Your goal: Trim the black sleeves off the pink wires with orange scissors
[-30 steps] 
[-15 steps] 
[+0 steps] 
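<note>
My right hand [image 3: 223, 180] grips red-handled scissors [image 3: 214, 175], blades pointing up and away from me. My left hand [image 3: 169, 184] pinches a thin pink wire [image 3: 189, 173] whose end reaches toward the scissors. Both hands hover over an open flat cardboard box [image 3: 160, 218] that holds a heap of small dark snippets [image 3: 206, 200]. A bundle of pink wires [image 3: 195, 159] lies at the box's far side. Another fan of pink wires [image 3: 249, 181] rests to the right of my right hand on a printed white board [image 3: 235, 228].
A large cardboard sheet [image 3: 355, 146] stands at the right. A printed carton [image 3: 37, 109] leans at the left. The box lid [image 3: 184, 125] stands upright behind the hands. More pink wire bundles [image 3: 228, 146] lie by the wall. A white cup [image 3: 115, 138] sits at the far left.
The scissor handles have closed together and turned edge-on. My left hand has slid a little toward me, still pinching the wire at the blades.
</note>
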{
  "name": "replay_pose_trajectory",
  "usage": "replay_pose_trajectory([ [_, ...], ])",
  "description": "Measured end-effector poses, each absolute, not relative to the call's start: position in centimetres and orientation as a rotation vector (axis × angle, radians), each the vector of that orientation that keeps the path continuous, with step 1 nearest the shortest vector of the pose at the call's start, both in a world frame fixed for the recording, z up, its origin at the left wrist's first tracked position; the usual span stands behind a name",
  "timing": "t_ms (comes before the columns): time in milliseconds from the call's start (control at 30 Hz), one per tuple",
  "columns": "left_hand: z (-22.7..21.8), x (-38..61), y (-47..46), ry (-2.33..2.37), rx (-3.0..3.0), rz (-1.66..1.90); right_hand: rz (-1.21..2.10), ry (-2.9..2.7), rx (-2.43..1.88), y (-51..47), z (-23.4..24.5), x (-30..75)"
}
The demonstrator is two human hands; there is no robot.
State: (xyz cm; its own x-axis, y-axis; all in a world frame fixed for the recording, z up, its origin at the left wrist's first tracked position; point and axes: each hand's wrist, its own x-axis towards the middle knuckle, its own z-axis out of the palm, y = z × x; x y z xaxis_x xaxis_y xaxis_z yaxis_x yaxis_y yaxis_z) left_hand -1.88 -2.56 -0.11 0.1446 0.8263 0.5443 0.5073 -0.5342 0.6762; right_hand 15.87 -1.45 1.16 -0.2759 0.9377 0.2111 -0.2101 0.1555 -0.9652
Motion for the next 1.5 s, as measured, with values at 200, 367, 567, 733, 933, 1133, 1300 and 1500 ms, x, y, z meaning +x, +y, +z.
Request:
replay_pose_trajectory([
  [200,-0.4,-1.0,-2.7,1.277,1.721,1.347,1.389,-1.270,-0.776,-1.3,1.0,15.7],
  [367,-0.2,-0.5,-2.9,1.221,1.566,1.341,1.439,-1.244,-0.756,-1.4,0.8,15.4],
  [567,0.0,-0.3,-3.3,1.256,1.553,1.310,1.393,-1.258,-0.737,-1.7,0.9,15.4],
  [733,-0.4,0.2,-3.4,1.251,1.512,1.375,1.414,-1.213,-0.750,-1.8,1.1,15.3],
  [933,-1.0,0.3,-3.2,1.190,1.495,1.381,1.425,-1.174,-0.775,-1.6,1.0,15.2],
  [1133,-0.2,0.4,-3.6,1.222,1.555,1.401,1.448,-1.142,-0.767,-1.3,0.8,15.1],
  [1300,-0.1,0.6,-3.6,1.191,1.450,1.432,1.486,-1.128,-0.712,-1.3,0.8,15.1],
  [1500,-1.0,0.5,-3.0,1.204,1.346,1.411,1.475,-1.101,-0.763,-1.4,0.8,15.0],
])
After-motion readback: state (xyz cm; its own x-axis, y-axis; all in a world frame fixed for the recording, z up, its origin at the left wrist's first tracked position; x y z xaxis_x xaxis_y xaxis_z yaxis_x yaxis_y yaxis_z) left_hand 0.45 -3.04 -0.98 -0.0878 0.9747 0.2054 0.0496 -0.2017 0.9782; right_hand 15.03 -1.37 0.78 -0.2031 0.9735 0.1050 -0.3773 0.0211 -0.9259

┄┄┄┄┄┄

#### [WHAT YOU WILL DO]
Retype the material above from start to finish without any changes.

#### [ANSWER SPACE]
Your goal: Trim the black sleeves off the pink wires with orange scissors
[-30 steps] 
[-15 steps] 
[+0 steps] 
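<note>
My right hand [image 3: 223, 180] grips red-handled scissors [image 3: 214, 175], blades pointing up and away from me. My left hand [image 3: 169, 184] pinches a thin pink wire [image 3: 189, 173] whose end reaches toward the scissors. Both hands hover over an open flat cardboard box [image 3: 160, 218] that holds a heap of small dark snippets [image 3: 206, 200]. A bundle of pink wires [image 3: 195, 159] lies at the box's far side. Another fan of pink wires [image 3: 249, 181] rests to the right of my right hand on a printed white board [image 3: 235, 228].
A large cardboard sheet [image 3: 355, 146] stands at the right. A printed carton [image 3: 37, 109] leans at the left. The box lid [image 3: 184, 125] stands upright behind the hands. More pink wire bundles [image 3: 228, 146] lie by the wall. A white cup [image 3: 115, 138] sits at the far left.
The scissor handles have closed together and turned edge-on. My left hand has slid a little toward me, still pinching the wire at the blades.
</note>
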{
  "name": "replay_pose_trajectory",
  "usage": "replay_pose_trajectory([ [_, ...], ])",
  "description": "Measured end-effector poses, each absolute, not relative to the call's start: position in centimetres and orientation as a rotation vector (axis × angle, radians), each the vector of that orientation that keeps the path continuous, with step 1 nearest the shortest vector of the pose at the call's start, both in a world frame fixed for the recording, z up, its origin at the left wrist's first tracked position; the usual span stands behind a name",
  "timing": "t_ms (comes before the columns): time in milliseconds from the call's start (control at 30 Hz), one per tuple",
  "columns": "left_hand: z (-22.7..21.8), x (-38..61), y (-47..46), ry (-2.33..2.37), rx (-3.0..3.0), rz (-1.66..1.90); right_hand: rz (-1.21..2.10), ry (-2.9..2.7), rx (-2.43..1.88), y (-51..47), z (-23.4..24.5), x (-30..75)"
}
The demonstrator is two human hands; there is no robot.
State: (xyz cm; its own x-axis, y-axis; all in a world frame fixed for the recording, z up, its origin at the left wrist's first tracked position; point and axes: each hand's wrist, its own x-axis towards the middle knuckle, its own z-axis out of the palm, y = z × x; x y z xaxis_x xaxis_y xaxis_z yaxis_x yaxis_y yaxis_z) left_hand -1.88 -2.56 -0.11 0.1446 0.8263 0.5443 0.5073 -0.5342 0.6762; right_hand 15.87 -1.45 1.16 -0.2759 0.9377 0.2111 -0.2101 0.1555 -0.9652
Motion for the next 1.5 s, as measured, with values at 200, 367, 567, 733, 933, 1133, 1300 and 1500 ms, x, y, z meaning +x, +y, +z.
Request:
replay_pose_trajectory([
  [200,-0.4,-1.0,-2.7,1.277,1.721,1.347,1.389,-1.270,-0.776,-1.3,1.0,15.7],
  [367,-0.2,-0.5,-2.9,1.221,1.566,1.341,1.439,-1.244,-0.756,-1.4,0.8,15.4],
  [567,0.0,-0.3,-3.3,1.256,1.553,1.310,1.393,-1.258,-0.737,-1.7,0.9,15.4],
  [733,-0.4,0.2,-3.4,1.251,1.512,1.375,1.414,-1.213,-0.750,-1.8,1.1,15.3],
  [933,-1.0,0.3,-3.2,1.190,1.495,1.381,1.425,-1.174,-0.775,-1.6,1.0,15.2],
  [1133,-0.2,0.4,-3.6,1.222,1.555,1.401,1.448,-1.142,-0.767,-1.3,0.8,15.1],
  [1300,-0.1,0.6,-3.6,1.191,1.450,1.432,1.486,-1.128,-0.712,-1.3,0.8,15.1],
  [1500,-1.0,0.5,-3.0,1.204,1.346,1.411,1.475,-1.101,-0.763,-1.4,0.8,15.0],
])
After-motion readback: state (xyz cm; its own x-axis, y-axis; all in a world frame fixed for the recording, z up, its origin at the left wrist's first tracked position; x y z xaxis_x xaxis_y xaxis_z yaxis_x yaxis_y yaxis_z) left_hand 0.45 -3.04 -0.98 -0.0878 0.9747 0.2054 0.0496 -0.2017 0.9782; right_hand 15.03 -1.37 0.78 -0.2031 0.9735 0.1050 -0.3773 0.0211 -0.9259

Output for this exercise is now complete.